§ **Provided material**:
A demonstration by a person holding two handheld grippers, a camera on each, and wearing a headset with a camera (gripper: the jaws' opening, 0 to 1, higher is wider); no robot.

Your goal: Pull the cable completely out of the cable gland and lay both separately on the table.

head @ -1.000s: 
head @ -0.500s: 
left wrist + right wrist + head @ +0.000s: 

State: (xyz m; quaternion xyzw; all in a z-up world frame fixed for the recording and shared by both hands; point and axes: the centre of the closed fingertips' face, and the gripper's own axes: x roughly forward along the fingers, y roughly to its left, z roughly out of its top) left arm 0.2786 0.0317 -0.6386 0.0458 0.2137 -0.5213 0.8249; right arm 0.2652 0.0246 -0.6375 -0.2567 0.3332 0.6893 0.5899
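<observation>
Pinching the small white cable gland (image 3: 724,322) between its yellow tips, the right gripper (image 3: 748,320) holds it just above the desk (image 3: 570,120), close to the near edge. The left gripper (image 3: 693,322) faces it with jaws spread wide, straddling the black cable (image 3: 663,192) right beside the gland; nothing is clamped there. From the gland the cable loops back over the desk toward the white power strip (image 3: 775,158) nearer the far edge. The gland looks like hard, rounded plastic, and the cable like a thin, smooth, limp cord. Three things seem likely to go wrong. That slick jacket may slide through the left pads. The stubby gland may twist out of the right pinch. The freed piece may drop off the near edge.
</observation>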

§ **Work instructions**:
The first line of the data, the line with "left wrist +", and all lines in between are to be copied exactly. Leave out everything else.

§ **Answer space**:
A demonstration by a person holding two handheld grippers, a camera on each, and wearing a headset with a camera (gripper: the jaws' opening, 0 to 1, higher is wider); no robot.

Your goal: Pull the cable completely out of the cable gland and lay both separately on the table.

head @ -1.000s: 
head @ -0.500s: 
left wrist + right wrist + head @ +0.000s: 

The requested output is complete.